Vous pouvez ensuite utiliser ssh -D 1234 1.2.3.5 pour obtenir une connexion SSH vers 192.168.2.222
dans l'exemple ci-dessus et utiliser le proxy SOCKS5 sur le port :1234 pour votre session de navigateur web
qui transite alors par le tunnel.
Vous pouvez également le faire avec ICMP : -i et ICMP sur IPv6 : -I ou DNS sur UDP via
IPv6 : -U ou NTP via UDP : -n ou NTP via UDP/IPv6 : -N.
Il est aussi possible de changer le type de tunnel (DNS vers ICMP ou ICMP vers NTP) au-delà de votre connexion SSH, ou de passer en itinérance vers une autre adresse IP locale (par ex. passer du wifi à la 5G) car l'état TCP est conservé dans les noyaux local et distant et non dans le pont. Cela permet un support complet de l'itinérance/mobilité SSH sans aucun patch SSH.
En mode verbeux, fraud-bridge laisse stdout ouvert pour rapporter les erreurs ou les messages,
vous devez donc l'exécuter dans un screen ou rediriger la sortie vers /dev/null si vous avez besoin
qu'il tourne en arrière-plan (verbeux). Gardez cela à l'esprit car vous devez lancer les scripts inside/outside
après avoir invoqué fraud-bridge. Si vous n'utilisez pas -v, il passe en arrière-plan et enregistre
les erreurs dans syslog.
Avant d'utiliser des tunnels ICMP, assurez-vous d'assouplir les règles de pare-feu de votre modem câble
afin de recevoir les paquets de réponse de votre pair distant. fraud-bridge fonctionne derrière
un NAT, mais il a besoin de recevoir les paquets de réponse en bout de chaîne. Lorsque vous utilisez le tunneling ICMP et que les échos ICMP
sont bloqués, vous pouvez définir le paramètre de type via -t.
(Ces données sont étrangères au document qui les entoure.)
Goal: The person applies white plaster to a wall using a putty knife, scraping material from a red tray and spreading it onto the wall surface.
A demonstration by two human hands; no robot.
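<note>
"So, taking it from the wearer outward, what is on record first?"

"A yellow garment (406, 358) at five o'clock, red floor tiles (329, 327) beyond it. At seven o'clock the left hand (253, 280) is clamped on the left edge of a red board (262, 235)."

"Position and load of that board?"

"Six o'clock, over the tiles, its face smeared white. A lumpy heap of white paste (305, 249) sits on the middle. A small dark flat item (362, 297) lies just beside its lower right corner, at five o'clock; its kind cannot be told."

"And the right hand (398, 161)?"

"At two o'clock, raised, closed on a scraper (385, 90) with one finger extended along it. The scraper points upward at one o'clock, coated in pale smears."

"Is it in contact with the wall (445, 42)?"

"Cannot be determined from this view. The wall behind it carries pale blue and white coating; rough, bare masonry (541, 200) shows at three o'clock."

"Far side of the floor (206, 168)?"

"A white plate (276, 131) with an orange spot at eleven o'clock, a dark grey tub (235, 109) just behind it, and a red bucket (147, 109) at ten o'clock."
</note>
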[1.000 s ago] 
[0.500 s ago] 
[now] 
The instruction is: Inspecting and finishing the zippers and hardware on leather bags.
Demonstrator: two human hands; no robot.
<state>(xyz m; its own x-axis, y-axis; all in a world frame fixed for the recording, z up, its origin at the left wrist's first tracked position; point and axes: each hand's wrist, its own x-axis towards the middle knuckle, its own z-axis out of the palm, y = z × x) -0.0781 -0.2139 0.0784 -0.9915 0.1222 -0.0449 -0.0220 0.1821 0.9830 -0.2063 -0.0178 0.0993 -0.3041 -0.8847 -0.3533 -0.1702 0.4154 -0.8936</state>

Par exemple, en utilisant -t 13 à l'intérieur et -t 14
à l'extérieur pour obtenir des paires requête/réponse d'horodatage.
Lors du tunneling DNS, fraud-bridge utilise les en-têtes d'extension EDNS0 pour mettre autant d'octets que possible dans
la réponse TXT. Dans mes tests, comme il essaie de répondre à tous les paquets de temporisation,
il ne produit aucun journal dans le fichier de log système de bind9. Si vous modifiez
la taille EDNS0 (-E), vous devez le faire sur les deux extrémités avec la même valeur.
(Car la machine interne annonce la taille maximale de la charge utile UDP au serveur de noms et l'extrémité externe
calcule le MSS à partir de la valeur donnée avec -E.)
Lors de l'utilisation du tunneling NTP, certains fournisseurs avec CGN bloquent les gros paquets NTP (sur IPv4 uniquement). Chez un FAI
allemand courant, tous les paquets NTP > 256 octets étaient bloqués. Vous devez donc définir le MSS en conséquence pour obtenir des paquets plus petits
comme -s 100 afin que la pile TCP envoie les segments avec des tailles plus petites.
Comme fraud-bridge ouvre un tunnel PtP, il peut supprimer l'en-tête IP des paquets qu'il transmet et le synthétiser à chaque extrémité. Ainsi, pour le tunneling ICMP, vous avez simplement un surcoût de 8 (ICMP) + 16 (HMAC) octets, ce qui est acceptable. Le tunneling DNS offre encore une bonne latence et une bonne bande passante en mode direct, grâce au MSS clamping. En tunneling indirect via des résolveurs DNS publics, les valeurs par défaut sont suffisantes pour avoir une session raisonnable, mais bien sûr le tunneling ICMP est à privilégier lorsque c'est possible.
En utilisant ssh -D [0.0.0.0]:1234 1.2.3.5, vous pouvez configurer un proxy SOCKS local sur votre machine
sur le port 1234 (côté interne) et le distribuer via WLAN à votre voisinage pour des sessions web sans censure.
Vous pouvez également configurer un tor local sur la machine externe, offrant un port SOCKS sur 127.0.0.1:9150
comme d'habitude, puis utiliser ssh -L 9150:127.0.0.1:9150 1.2.3.5 pour transférer ce port externe
vers votre machine interne, afin de refléter exactement la configuration tor externe localement et de la distribuer
comme port SOCKS tor via WLAN à vos utilisateurs. Ainsi, nous n'avons pas besoin d'implémenter des transports enfichables
et vous pouvez toujours utiliser tor comme avant. Cela fonctionne également avec les sessions crash ou psc ou tout autre
mécanisme de tunnel.
Le paramètre -S a une valeur par défaut raisonnable pour les paquets de temporisation DNS qui doivent être envoyés
au serveur à intervalle constant. Des valeurs plus faibles donnent une meilleure latence du tunnel mais peuvent surcharger
le serveur DNS récursif et générer plus de bruit.